TASK DETAILS: The material must be repeated exactly, with every line intact.

EXERCISE DATA:
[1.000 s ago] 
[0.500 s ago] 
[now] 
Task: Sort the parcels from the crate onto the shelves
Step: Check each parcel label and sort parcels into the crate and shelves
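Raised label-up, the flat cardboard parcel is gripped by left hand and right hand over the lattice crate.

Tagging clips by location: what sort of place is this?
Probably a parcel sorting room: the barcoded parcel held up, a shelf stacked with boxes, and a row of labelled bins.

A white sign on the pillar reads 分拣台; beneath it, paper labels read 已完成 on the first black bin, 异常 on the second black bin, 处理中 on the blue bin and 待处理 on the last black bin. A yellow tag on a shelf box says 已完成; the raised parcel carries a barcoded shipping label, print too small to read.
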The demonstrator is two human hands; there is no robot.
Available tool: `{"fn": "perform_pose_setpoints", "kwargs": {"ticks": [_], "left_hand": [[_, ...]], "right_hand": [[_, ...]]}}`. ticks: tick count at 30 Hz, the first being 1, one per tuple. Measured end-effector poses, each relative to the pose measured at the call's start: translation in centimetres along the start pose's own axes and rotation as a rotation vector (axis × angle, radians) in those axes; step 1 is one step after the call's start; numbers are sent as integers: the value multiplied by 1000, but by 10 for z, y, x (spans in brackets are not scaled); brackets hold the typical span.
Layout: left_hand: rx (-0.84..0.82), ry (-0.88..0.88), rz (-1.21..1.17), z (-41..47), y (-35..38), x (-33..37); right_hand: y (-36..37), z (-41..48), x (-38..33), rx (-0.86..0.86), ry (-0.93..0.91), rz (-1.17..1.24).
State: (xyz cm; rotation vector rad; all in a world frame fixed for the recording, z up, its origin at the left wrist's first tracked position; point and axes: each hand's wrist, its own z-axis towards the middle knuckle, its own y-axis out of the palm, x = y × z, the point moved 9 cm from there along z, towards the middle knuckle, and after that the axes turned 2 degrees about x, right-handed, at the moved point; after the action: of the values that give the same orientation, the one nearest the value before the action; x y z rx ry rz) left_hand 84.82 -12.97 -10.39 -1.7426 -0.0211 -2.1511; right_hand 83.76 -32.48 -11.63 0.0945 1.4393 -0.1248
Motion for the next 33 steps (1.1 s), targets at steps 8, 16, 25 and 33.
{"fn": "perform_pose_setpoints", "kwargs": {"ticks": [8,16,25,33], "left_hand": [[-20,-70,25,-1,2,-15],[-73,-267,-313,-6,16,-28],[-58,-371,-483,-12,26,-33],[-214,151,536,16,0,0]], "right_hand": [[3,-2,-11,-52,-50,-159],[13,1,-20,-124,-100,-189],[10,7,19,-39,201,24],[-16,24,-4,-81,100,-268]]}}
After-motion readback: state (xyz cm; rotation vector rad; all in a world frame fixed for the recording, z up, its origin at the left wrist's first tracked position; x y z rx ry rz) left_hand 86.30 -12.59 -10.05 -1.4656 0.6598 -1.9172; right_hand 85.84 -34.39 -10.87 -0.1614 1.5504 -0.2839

TASK ANSWER:
[1.000 s ago] 
[0.500 s ago] 
[now] 
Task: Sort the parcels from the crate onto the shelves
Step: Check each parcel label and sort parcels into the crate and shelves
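Raised label-up, the flat cardboard parcel is gripped by left hand and right hand over the lattice crate.

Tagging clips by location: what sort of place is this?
Probably a parcel sorting room: the barcoded parcel held up, a shelf stacked with boxes, and a row of labelled bins.

A white sign on the pillar reads 分拣台; beneath it, paper labels read 已完成 on the first black bin, 异常 on the second black bin, 处理中 on the blue bin and 待处理 on the last black bin. A yellow tag on a shelf box says 已完成; the raised parcel carries a barcoded shipping label, print too small to read.
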The demonstrator is two human hands; there is no robot.
Available tool: `{"fn": "perform_pose_setpoints", "kwargs": {"ticks": [_], "left_hand": [[_, ...]], "right_hand": [[_, ...]]}}`. ticks: tick count at 30 Hz, the first being 1, one per tuple. Measured end-effector poses, each relative to the pose measured at the call's start: translation in centimetres along the start pose's own axes and rotation as a rotation vector (axis × angle, radians) in those axes; step 1 is one step after the call's start; numbers are sent as integers: the value multiplied by 1000, but by 10 for z, y, x (spans in brackets are not scaled); brackets hold the typical span.
Layout: left_hand: rx (-0.84..0.82), ry (-0.88..0.88), rz (-1.21..1.17), z (-41..47), y (-35..38), x (-33..37); right_hand: y (-36..37), z (-41..48), x (-38..33), rx (-0.86..0.86), ry (-0.93..0.91), rz (-1.17..1.24).
State: (xyz cm; rotation vector rad; all in a world frame fixed for the recording, z up, its origin at the left wrist's first tracked position; point and axes: each hand's wrist, its own z-axis towards the middle knuckle, its own y-axis out of the palm, x = y × z, the point moved 9 cm from there along z, towards the middle knuckle, and after that the axes turned 2 degrees about x, right-handed, at the moved point; after the action: of the values that give the same orientation, the one nearest the value before the action; x y z rx ry rz) left_hand 84.82 -12.97 -10.39 -1.7426 -0.0211 -2.1511; right_hand 83.76 -32.48 -11.63 0.0945 1.4393 -0.1248
Motion for the next 33 steps (1.1 s), targets at steps 8, 16, 25 and 33.
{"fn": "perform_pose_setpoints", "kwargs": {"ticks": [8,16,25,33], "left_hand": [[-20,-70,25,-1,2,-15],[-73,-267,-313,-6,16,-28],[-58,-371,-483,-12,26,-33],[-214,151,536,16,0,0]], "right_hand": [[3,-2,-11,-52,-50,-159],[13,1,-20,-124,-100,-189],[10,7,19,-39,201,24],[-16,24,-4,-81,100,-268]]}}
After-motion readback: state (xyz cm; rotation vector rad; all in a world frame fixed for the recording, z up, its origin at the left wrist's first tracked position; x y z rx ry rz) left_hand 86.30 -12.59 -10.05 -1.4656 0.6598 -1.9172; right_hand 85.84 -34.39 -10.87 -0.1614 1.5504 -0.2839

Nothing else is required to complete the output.